Grantees must provide at least 10 percent of the total approved cost of the project. The total approved cost of the project is the sum of the ACF share and the non-Federal share. The non-Federal share may be met by cash or in-kind contributions, although applicants are encouraged to meet their match requirements through cash contributions. Therefore, a project requesting $150,000 in Federal funds (based on an award of $150,000 per budget period) must provide a match of at least $16,667 (10 percent of the total approved project costs). Grantees will be held accountable for commitments of non-Federal resources even if over the amount of the required match. Failure to provide the amount will result in disallowance of Federal dollars.

Cost-sharing will not be used as a preference and/or evaluation criterion in the review of applications.

3. Other

All applicants must have a Dun & Bradstreet number. On June 27, 2003 the Office of Management and Budget published in the Federal Register a new Federal policy applicable to all Federal grant applicants. The policy requires Federal grant applicants to provide a Dun & Bradstreet Data Universal Numbering System (DUNS) number when applying for Federal grants or cooperative agreements on or after October 1, 2003. The DUNS number will be required whether an applicant is submitting a paper application or using the government-wide electronic portal (http://www.Grants.gov). A DUNS number will be required for every application for a new award or renewal/continuation of an award, including applications or plans under formula, entitlement and block grant programs, submitted on or after October 1, 2003.

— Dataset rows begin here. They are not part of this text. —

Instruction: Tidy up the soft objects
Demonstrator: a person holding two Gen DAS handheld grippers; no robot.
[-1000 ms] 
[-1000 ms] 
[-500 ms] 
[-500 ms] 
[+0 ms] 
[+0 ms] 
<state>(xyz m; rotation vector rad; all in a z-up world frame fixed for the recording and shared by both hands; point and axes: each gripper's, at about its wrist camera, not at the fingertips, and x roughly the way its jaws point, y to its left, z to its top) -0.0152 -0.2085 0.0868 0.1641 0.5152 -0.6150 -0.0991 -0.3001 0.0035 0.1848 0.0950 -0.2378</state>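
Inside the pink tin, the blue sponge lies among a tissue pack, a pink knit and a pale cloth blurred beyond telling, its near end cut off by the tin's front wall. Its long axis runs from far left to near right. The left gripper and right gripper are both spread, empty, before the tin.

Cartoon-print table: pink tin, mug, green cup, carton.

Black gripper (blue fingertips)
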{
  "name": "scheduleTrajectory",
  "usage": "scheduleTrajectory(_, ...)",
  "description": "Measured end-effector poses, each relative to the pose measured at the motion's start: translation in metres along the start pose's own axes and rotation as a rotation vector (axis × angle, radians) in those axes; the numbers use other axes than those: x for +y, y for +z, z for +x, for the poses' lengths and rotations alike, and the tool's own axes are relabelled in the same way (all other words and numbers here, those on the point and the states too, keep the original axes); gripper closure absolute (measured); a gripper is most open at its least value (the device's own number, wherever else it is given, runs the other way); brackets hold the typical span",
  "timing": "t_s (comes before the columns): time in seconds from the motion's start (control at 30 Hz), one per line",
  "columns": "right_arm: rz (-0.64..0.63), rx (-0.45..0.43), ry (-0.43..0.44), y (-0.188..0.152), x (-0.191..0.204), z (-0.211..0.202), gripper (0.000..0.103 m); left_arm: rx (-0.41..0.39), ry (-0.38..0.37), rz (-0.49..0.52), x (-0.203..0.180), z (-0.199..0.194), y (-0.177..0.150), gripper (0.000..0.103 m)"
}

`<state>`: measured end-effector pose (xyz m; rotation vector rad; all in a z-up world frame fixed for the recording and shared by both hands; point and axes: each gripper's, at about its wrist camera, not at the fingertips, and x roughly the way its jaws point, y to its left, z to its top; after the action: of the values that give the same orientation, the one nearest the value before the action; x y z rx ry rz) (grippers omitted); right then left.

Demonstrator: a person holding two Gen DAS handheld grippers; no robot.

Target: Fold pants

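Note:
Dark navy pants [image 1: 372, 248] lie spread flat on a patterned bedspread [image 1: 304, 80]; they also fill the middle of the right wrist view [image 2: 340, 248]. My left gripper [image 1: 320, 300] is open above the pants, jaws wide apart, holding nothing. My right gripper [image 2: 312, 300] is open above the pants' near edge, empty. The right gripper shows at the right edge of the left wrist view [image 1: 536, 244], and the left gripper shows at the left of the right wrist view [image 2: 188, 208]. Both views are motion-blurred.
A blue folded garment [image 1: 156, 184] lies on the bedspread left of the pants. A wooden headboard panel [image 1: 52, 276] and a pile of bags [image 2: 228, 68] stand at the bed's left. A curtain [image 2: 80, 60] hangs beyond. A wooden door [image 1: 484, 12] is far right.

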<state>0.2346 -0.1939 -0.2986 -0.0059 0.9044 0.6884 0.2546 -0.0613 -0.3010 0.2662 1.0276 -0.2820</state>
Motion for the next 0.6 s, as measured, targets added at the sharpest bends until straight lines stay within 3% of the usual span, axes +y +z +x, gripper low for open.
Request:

Please ensure that your organization has a DUNS number. You may acquire a DUNS number at no cost by calling the dedicated toll-free DUNS number request line on 1-866-705-5711 or you may request a number on-line at http://www.dnb.com.

Non-profit organizations applying for funding are required to submit proof of their non-profit status.

Proof of non-profit status is any one of the following:

  • A reference to the applicant organization's listing in the Internal Revenue Service's (IRS) most recent list of tax-exempt organizations described in the IRS Code.
  • A copy of a currently valid IRS tax exemption certificate.
  • A statement from a State taxing body, State attorney general, or other appropriate State official certifying that the applicant organization has a non-profit status and that none of the net earning accrue to any private shareholders or individuals.
  • A certified copy of the organization's certificate of incorporation or similar document that clearly establishes non-profit status.
  • Any of the items in the subparagraphs immediately above for a State or national parent organization and a statement signed by the parent organization that the applicant organization is a local non-profit affiliate.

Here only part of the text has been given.